Tuesday, 11 October 2011

George Orwell

Terms coined in the novel Nineteen Eighty-Four are the main vocabulary of anybody with any grasp of the evolving global political situation. The year 1984 is quite arbitrary, it is said that George Orwell simply reversed the last two numbers of the year he wrote it, 1948.

Alex Jones has said repeatedly that Eric Arthur Blair, who used the nom de plume George Orwell, was variously a member of MI5, a Communist and various other ad hoc nefarious affiliations, depending on Jones' mood, stating that the claims are 'documented' or that it has been 'admitted' though no evidence is ever presented. Any attempt at verifying these claims simply refers back to InfoWars or one of its clones or pages on sites which are not by any stretch of the imagination, reliable sources.

Maybe at the heart of this problem is the universally accepted truism that Americans don't get irony. It has to be explained in pictures on a case by case basis. Given that irony is an integral part of satire, it is easy to understand why Orwell's work could easily be misunderstood by somebody from Texas.

Nineteen Eighty-Four was part of the English Literature syllabus for many years, I don't think that anybody who read it at the age of 14 or 15 had any doubt that it was a cautionary dystopian novel which extrapolated the contemporaneous conditions of the period it was written to project a disturbing vision of the future. Orwell's life experience was a rich seem of material from which to mine and many key aspects of the novel were based on specific chapters in his own life, most notably perhaps, the Ministry of Truth which was a representation of the BBC.

To suggest that Orwell was forwarding his nightmare vision as a template is not only ridiculous but an insult to the work itself. It could not be clearer and, indeed, it has been for decades held as a warning beacon by those campaigning against totalitarian power. Jones himself leans heavily on imagery from Nineteen Eighty-Four.
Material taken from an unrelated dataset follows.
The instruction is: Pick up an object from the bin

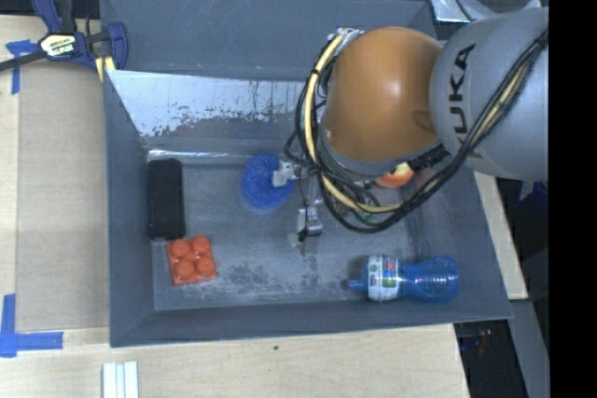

What evidence is there to support the claim that is, as Jones suggests, a manifesto?

Jones has also been heard claiming that Orwell was a British Intelligence Officer and a member of the Communist Party with the usual Jones stamp of 'documented'. On what basis does he make these spurious claims? It is documented that Special Branch, a British Intelligence agency, held files on Orwell stating that he had 'advanced communist views' and that he was seen at communist party meetings but MI5 stated that from analysis of his work, 'The Lion and the Unicorn', 'It is evident that he does not hold with the Communist Party nor they with him'. In fact, his opposition to the Communist Party was the cause of numerous personal disagreements. To study or even attend meetings of any person or group is not evidence of supporting them, how else is one supposed form an opinion of something without understand it?

It has also been said by Jones that Orwell was paid by the Communists in the Spanish Civil War. Has Jones ever read 'Homage to Catalonia'? Any payment Orwell received was in bread and tobacco. He was there fighting with the republicans against the Fascist Regime as part of the International Brigade. Jones says he has studied British and European history but he seems to be ignorant about one of the most significant periods of the twentieth century.

Jones passes judgement on Orwell having read one or two (if he has also read Animal Farm) books. He makes himself look like an ignoramus. Much of what is discussed on InfoWars is evidently true and is backed by mountains of evidence. Hearing him spouting such errant nonsense is a prime reason why I do not refer friends to his site or broadcasts because it seriously undermines his credibility and acts as a deterrent for people to even consider the compelling and real evidence of 9/11, the New World Order etc.